[Task description]:
Within the records below, how many lines hold the word "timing"? Only the number should be returned.

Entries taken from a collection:
┌──
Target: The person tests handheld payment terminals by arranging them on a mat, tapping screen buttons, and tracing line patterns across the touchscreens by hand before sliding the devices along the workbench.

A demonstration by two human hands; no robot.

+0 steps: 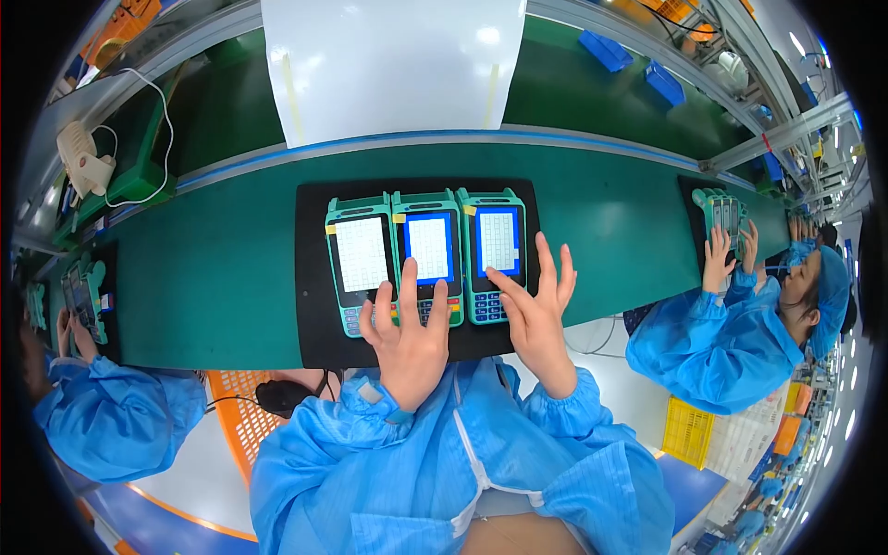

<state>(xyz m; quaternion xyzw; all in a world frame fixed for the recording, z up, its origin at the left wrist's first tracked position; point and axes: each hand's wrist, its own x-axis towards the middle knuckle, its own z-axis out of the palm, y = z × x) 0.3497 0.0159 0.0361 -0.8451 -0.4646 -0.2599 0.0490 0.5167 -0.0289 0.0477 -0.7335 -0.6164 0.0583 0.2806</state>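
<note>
Three green handheld card payment terminals lie side by side on a black mat [314,268], their lit screens facing up with grids on them. Over the keypads of the left terminal [362,254] and the middle terminal [428,245] my left hand [412,347] is spread, one fingertip at the lower edge of the middle screen. My right hand [541,324] reaches to the right terminal [498,240], its index finger at the lower left of that screen and the other fingers stretched out beside it. Neither hand grips anything. The screens of the middle and right terminals have blue borders around the grids.
A green worktable [203,268] runs left and right. Behind it hangs a white panel [393,65]. Blue bins [606,51] stand at the back right. Co-workers in blue gowns [721,342] handle similar devices on both sides. An orange crate [242,407] sits below the table's front edge.
</note>
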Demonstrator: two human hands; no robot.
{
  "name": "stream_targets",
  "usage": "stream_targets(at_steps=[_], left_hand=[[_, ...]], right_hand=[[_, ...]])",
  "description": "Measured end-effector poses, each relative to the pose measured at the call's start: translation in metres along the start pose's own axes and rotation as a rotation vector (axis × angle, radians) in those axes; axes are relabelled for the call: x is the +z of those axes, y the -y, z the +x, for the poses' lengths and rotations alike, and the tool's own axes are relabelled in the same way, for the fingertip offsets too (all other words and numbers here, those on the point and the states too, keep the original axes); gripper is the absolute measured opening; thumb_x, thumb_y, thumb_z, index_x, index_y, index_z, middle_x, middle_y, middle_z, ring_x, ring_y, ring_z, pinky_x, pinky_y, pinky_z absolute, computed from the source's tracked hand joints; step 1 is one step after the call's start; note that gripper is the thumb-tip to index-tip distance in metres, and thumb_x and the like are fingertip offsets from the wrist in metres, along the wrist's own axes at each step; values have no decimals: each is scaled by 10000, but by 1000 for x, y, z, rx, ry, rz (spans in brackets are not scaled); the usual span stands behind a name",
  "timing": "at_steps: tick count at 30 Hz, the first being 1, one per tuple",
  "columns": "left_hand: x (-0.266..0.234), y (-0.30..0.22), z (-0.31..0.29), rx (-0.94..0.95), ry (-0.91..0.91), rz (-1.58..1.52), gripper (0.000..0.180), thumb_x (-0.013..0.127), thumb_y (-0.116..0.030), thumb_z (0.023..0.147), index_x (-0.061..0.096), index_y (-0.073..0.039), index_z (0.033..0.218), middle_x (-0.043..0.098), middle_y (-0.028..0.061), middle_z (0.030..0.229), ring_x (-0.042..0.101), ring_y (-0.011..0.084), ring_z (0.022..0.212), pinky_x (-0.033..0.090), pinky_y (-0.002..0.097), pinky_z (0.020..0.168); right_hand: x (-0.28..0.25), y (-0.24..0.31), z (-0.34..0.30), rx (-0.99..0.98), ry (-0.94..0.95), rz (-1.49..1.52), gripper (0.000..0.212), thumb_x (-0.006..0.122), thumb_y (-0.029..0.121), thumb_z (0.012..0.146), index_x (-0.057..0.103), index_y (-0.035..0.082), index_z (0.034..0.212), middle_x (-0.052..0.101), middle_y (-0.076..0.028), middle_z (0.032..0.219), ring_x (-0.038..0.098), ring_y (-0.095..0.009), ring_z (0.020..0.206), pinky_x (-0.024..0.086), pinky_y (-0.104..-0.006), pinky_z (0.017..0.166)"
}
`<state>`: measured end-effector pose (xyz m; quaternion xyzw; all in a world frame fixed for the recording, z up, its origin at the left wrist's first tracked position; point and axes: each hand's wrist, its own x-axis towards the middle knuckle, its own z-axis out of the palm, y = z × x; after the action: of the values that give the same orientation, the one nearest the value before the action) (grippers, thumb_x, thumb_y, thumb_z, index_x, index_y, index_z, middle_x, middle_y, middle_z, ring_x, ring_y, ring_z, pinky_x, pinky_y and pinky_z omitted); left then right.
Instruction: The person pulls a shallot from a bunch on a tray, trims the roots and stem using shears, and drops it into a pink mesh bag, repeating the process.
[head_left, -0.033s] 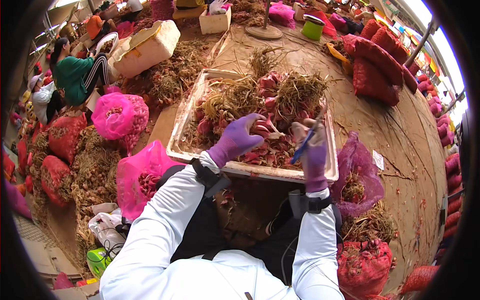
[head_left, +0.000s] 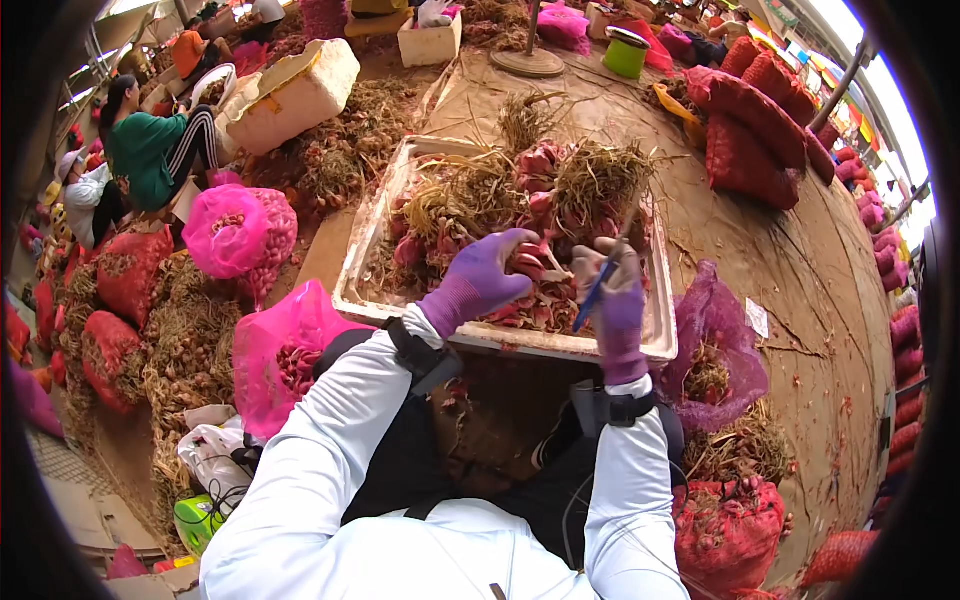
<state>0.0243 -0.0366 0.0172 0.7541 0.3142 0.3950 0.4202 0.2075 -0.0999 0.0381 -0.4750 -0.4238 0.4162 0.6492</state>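
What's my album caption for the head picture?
Left hand holds a reddish bulb, right hand a blue-handled tool, over a white tray.

1. no text, label, brand, number or sign can be read on anything here.
2. a white slip (head_left: pixel 757 318) lies on the floor (head_left: pixel 800 400) at the right; any marks on it are too small to make out.
3. a bright green object (head_left: pixel 195 520) at the lower left shows nothing legible.
4. a white plastic bag (head_left: pixel 212 455) near it is creased, and any print on it cannot be told.
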Motion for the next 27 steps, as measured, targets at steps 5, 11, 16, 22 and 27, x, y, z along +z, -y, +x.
stream_targets(at_steps=[5, 11, 16, 22, 27], left_hand=[[14, -23, -2, 155, 30, 354, 470, 684, -123, 737, 574, -109, 1194, 639, 139, 989, 635, 316, 921, 509, 366, 808], [-2, -19, 0, -131, 181, 45, 430, 630, -64, 738, 582, -34, 1165, 646, 45, 969, 606, 117, 876, 484, 265, 805], [-12, -23, 10, -457, 207, -446, 562, 562, -58, 774, 455, -36, 1325, 619, 17, 984, 580, 86, 761, 474, 220, 672], [-20, -23, 8, -506, 124, -839, 675, 585, -140, 823, 314, -92, 1439, 609, 20, 999, 598, 141, 727, 494, 290, 660], [-29, -16, 9, -470, 70, -747, 644, 565, -159, 835, 321, -82, 1425, 610, 26, 1009, 606, 146, 740, 500, 294, 639]], right_hand=[[7, -6, -8, 29, 68, -25, 360, 666, 12, 852, 504, 9, 1174, 597, -50, 937, 635, -106, 794, 546, -217, 664], [-16, 7, 8, 99, -164, 113, 357, 663, -30, 787, 535, 34, 1114, 572, -13, 780, 555, -76, 583, 456, -195, 493], [-33, 0, 19, -180, -331, 11, 343, 715, 77, 822, 529, 40, 1108, 595, -31, 769, 569, -87, 563, 463, -203, 481], [-14, -12, 2, -202, 8, -560, 509, 730, 333, 850, 451, 17, 1134, 570, -56, 785, 586, -164, 671, 498, -304, 664], [-8, -1, -10, 69, 303, -560, 566, 787, 364, 773, 489, 50, 1136, 552, -35, 741, 553, -141, 671, 476, -323, 651]])
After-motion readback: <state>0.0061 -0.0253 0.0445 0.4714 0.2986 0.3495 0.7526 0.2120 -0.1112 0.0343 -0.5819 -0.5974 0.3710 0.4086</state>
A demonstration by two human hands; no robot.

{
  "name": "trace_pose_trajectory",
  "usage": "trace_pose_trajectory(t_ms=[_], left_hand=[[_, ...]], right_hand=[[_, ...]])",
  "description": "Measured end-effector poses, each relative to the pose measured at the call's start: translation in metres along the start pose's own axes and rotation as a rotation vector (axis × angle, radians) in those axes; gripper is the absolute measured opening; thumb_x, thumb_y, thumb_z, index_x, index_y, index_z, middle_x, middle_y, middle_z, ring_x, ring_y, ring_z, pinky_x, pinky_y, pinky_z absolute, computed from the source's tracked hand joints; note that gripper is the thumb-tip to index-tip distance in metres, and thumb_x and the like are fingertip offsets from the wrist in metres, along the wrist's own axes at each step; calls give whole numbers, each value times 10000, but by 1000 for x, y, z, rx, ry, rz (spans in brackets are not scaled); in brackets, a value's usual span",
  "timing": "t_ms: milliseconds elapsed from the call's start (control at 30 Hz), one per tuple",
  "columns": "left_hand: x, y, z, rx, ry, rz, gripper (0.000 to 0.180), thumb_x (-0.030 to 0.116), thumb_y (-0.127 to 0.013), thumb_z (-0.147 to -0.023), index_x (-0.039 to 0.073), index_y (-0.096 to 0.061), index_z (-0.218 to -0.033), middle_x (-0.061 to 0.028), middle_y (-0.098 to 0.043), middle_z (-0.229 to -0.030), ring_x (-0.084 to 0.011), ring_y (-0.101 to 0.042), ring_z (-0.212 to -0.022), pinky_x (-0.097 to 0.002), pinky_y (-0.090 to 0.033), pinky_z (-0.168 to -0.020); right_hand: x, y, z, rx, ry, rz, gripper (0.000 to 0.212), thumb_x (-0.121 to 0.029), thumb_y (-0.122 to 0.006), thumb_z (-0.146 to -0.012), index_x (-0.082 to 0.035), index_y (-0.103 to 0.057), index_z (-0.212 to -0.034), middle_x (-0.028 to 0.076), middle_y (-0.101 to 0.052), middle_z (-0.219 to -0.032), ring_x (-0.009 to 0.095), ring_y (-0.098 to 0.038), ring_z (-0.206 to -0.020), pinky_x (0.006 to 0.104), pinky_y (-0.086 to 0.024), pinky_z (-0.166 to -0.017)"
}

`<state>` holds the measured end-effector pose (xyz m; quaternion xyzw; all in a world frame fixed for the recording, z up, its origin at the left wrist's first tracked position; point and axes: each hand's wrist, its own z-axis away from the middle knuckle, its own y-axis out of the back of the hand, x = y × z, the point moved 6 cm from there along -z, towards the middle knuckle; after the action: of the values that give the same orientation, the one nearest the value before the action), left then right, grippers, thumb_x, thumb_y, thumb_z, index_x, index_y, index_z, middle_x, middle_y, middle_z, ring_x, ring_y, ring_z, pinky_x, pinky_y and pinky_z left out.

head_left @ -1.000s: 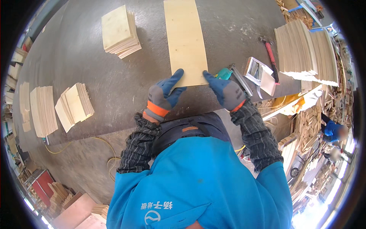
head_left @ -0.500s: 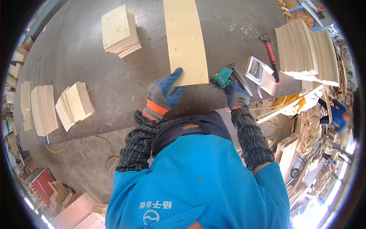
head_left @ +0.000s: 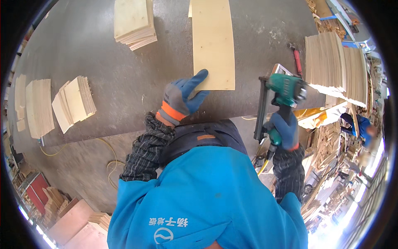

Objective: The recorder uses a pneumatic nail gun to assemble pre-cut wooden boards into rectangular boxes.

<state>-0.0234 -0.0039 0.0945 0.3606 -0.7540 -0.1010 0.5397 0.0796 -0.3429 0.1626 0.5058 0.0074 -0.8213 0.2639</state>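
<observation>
Curling round a green nail gun (head_left: 285, 88), the right hand (head_left: 286, 130) appears right of the wooden panel (head_left: 214, 45), whose near-left corner the spread left hand (head_left: 181, 94) touches.

The person wears grey gloves (head_left: 174, 94) with blue fingers (head_left: 195, 81) and orange cuff bands (head_left: 172, 111), dark striped sleeves (head_left: 143, 157) and, lower centre, a bright blue top (head_left: 203, 186) with white markings (head_left: 163, 235).

A board (head_left: 213, 45) on the surface (head_left: 124, 83) is touched at its near left corner by the gloved left hand (head_left: 181, 96). A green nailer (head_left: 287, 89) with a yellow hose (head_left: 263, 167) is gripped in the right hand (head_left: 286, 129). A red hammer (head_left: 297, 62) is seen beside the right-hand wood stack (head_left: 324, 62).
</observation>
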Motion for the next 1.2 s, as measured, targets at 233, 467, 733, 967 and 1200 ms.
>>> trace_pose_trajectory(t_ms=[233, 467, 733, 967, 1200], left_hand=[[-5, -7, -4, 3, -52, 48, 578, 151, -902, -829, 71, -735, -1376, -182, -810, -1042, -358, -794, -890, -419, -629, -797], [-7, -5, -4, 32, -69, 48, 569, 207, -881, -847, 123, -730, -1389, -166, -803, -986, -354, -773, -813, -434, -616, -747], [-8, -3, -3, -6, -69, 51, 569, 183, -894, -845, 85, -737, -1383, -181, -811, -1034, -350, -797, -869, -419, -631, -788], [-11, -6, -2, -30, -50, 27, 585, 198, -899, -844, 88, -730, -1393, -171, -813, -1015, -341, -799, -867, -416, -631, -779], [-12, -5, -2, -22, -59, 28, 580, 197, -897, -843, 92, -734, -1390, -171, -810, -1004, -340, -793, -841, -417, -627, -770]], right_hand=[[-57, -55, 52, -33, -111, -11, 464, -105, -635, -854, 146, -678, -1241, 81, -657, -692, 163, -653, -644, 314, -532, -677], [-53, -82, 51, -98, -196, -5, 566, -131, -625, -897, 153, -602, -1386, 67, -638, -699, 151, -631, -639, 314, -522, -657], [-50, -85, 47, -99, -186, 62, 499, -139, -619, -892, 146, -639, -1301, 71, -638, -700, 154, -630, -634, 325, -521, -655], [-56, -89, 47, -96, -184, 100, 541, -153, -614, -885, 149, -616, -1334, 81, -641, -699, 156, -636, -641, 314, -507, -660], [-54, -88, 47, -88, -209, 59, 563, -155, -619, -887, 150, -601, -1359, 89, -652, -714, 163, -641, -647, 311, -511, -664]])
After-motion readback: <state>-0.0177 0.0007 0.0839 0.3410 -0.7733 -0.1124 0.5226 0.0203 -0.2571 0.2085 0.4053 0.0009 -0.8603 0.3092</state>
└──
[Task result]:
2